§ Input data:

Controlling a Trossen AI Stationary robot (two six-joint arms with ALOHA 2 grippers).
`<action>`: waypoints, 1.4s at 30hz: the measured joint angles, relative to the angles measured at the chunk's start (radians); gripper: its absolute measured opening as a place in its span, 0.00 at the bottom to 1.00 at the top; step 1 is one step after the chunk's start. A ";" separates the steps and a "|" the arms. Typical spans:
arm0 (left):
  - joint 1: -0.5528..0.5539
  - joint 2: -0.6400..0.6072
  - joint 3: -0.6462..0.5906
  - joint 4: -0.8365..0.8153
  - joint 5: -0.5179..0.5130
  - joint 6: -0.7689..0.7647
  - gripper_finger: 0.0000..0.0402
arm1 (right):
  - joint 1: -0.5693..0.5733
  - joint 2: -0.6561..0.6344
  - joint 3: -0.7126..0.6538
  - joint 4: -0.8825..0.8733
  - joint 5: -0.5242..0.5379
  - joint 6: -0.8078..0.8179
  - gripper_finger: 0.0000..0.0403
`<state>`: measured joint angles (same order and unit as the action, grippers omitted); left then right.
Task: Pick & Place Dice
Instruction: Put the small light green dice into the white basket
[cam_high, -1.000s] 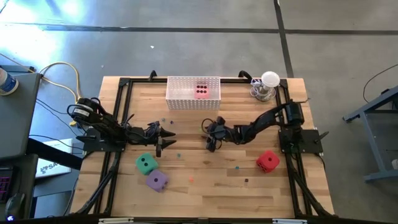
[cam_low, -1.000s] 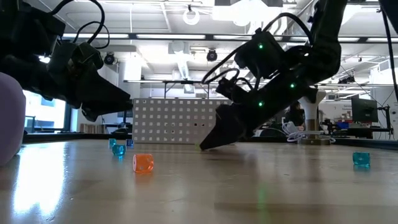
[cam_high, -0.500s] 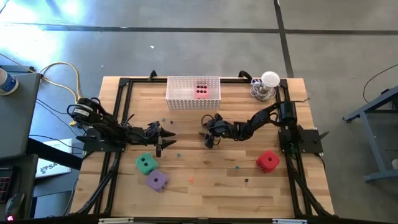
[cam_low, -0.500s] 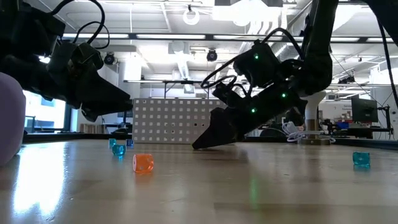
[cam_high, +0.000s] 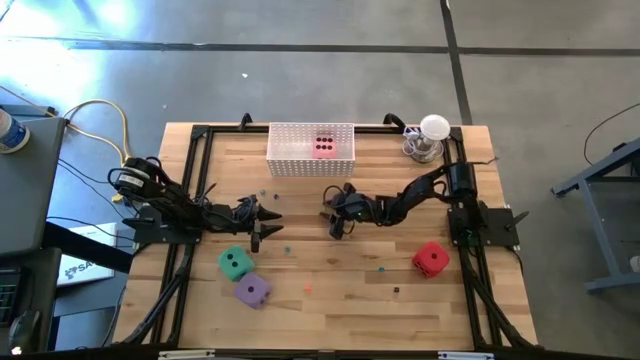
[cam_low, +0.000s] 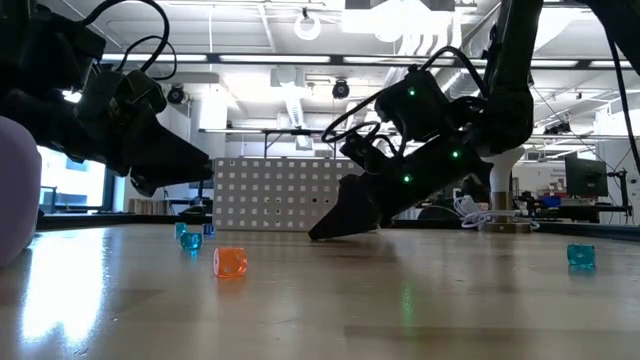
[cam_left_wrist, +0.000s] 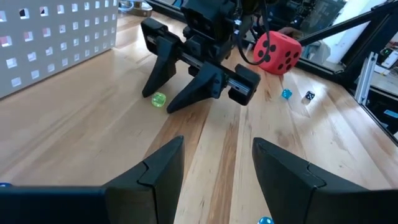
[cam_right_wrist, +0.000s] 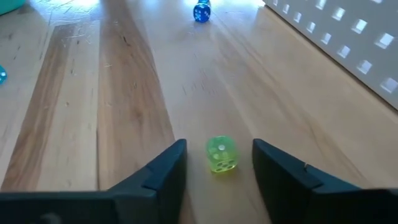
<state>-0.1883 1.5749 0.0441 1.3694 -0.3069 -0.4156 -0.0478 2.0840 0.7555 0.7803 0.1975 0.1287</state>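
The pink die (cam_high: 323, 146) lies inside the white perforated basket (cam_high: 285, 160) at the table's far edge. The green die (cam_high: 235, 263) and purple die (cam_high: 252, 289) rest on the wood near the left, and the red die (cam_high: 430, 258) on the right. My right gripper (cam_right_wrist: 219, 144) is open and low over the table's middle. Its fingers stand on either side of a tiny yellow-green die (cam_right_wrist: 221, 155) without touching it. My left gripper (cam_high: 262, 226) waits open and empty, left of centre, pointing at the right one (cam_left_wrist: 186, 84).
Tiny coloured dice are scattered on the wood: an orange one (cam_low: 230, 262), a blue one (cam_right_wrist: 201, 12) and a teal one (cam_low: 580, 256). A black frame (cam_high: 200, 135) borders the tabletop. A white-topped stand (cam_high: 432, 135) sits at the far right corner.
My right gripper has sunk toward the tabletop and shifted a little toward the table's left edge, its fingertips now down at the wood. The left arm and the dice have kept still.
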 joint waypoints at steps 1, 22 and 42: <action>0.000 0.000 0.000 0.000 0.000 0.000 0.46 | 0.000 0.000 0.000 0.000 -0.002 -0.002 0.37; 0.000 0.000 0.000 -0.001 -0.002 0.000 0.46 | 0.037 -0.074 -0.005 -0.098 0.027 -0.035 0.09; 0.002 0.000 0.001 0.001 -0.009 -0.004 0.46 | -0.012 -0.653 -0.004 -0.330 0.447 -0.281 0.09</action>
<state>-0.1864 1.5749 0.0448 1.3701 -0.3161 -0.4198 -0.0600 1.4308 0.7519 0.4503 0.6448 -0.1521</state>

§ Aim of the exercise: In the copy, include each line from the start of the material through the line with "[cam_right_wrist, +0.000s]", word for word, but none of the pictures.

§ Answer space:
Controlling a Trossen AI Stationary robot (two six-joint arms with ALOHA 2 grippers).
`<action>`: waypoints, 1.4s at 30hz: the measured joint angles, relative to the angles measured at the chunk's start (radians); gripper: its absolute measured opening as a place in its span, 0.00 at the bottom to 1.00 at the top; step 1 is one step after the chunk's start. A ";" separates the steps and a "|" the arms. Typical spans:
arm0 (left):
  - joint 1: -0.5528..0.5539
  - joint 2: -0.6400..0.6072
  - joint 3: -0.6462..0.5906
  - joint 4: -0.8365..0.8153
  - joint 5: -0.5179..0.5130
  - joint 6: -0.7689..0.7647
  - gripper_finger: 0.0000..0.0402
arm1 (right):
  - joint 1: -0.5693..0.5733
  - joint 2: -0.6561..0.6344
  - joint 3: -0.7126..0.6538
  - joint 4: -0.8825..0.8733
  - joint 5: -0.5242..0.5379
  - joint 6: -0.8078..0.8179
  - gripper_finger: 0.0000..0.0403
`<state>`: measured joint angles (same order and unit as the action, grippers omitted); left then right.
Task: Pick & Place Dice
Instruction: Put the small light green dice into the white basket
[cam_high, -1.000s] 
[cam_low, -1.000s] 
[cam_high, -0.500s] 
[cam_low, -0.500s] 
[cam_high, +0.000s] 
[cam_low, +0.000s] 
[cam_left_wrist, +0.000s] 
[cam_right_wrist, +0.000s] 

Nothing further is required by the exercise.